> [PROBLEM DESCRIPTION]: Nothing but an exact repeat of the data, with pictures removed, belongs in the answer.

*** Opening DATASET SECTION ***

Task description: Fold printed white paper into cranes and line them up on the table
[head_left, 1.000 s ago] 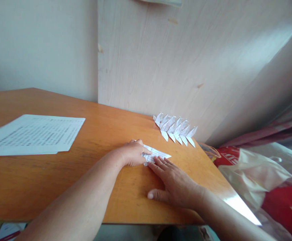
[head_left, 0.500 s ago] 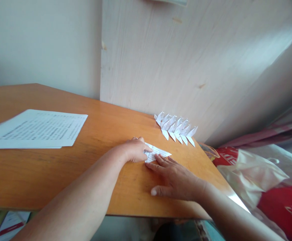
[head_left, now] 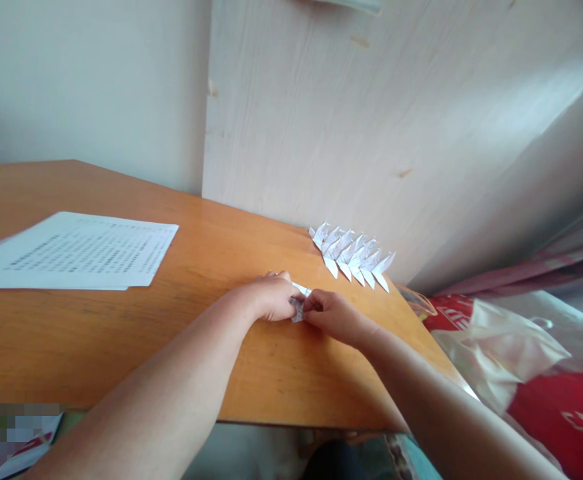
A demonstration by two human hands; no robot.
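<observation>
A small folded piece of printed paper (head_left: 297,311) lies on the wooden table between my two hands, mostly covered by them. My left hand (head_left: 275,297) is closed on its left side, pressing it against the table. With the fingers pinched together, my right hand (head_left: 329,312) grips the paper's right part. Just beyond, a row of folded paper pieces (head_left: 354,255) with pointed ends stands nested together near the wall.
A stack of printed sheets (head_left: 96,250) lies on the left of the table (head_left: 171,333). The pale wall panel (head_left: 321,120) rises along the back edge. Red and white bags (head_left: 501,347) sit beyond the right edge, below a pinkish cloth (head_left: 546,247).
My right hand has gone from lying flat with spread fingers to a pinch on the paper. The paper's pointed right end no longer shows. My left hand stays in place.
</observation>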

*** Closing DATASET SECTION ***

> [ANSWER]:
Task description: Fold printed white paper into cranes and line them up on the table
[head_left, 1.000 s ago] 
[head_left, 0.500 s ago] 
[head_left, now] 
A demonstration by two human hands; no robot.
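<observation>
A small folded piece of printed paper (head_left: 297,311) lies on the wooden table between my two hands, mostly covered by them. My left hand (head_left: 275,297) is closed on its left side, pressing it against the table. With the fingers pinched together, my right hand (head_left: 329,312) grips the paper's right part. Just beyond, a row of folded paper pieces (head_left: 354,255) with pointed ends stands nested together near the wall.
A stack of printed sheets (head_left: 96,250) lies on the left of the table (head_left: 171,333). The pale wall panel (head_left: 321,120) rises along the back edge. Red and white bags (head_left: 501,347) sit beyond the right edge, below a pinkish cloth (head_left: 546,247).
My right hand has gone from lying flat with spread fingers to a pinch on the paper. The paper's pointed right end no longer shows. My left hand stays in place.
</observation>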

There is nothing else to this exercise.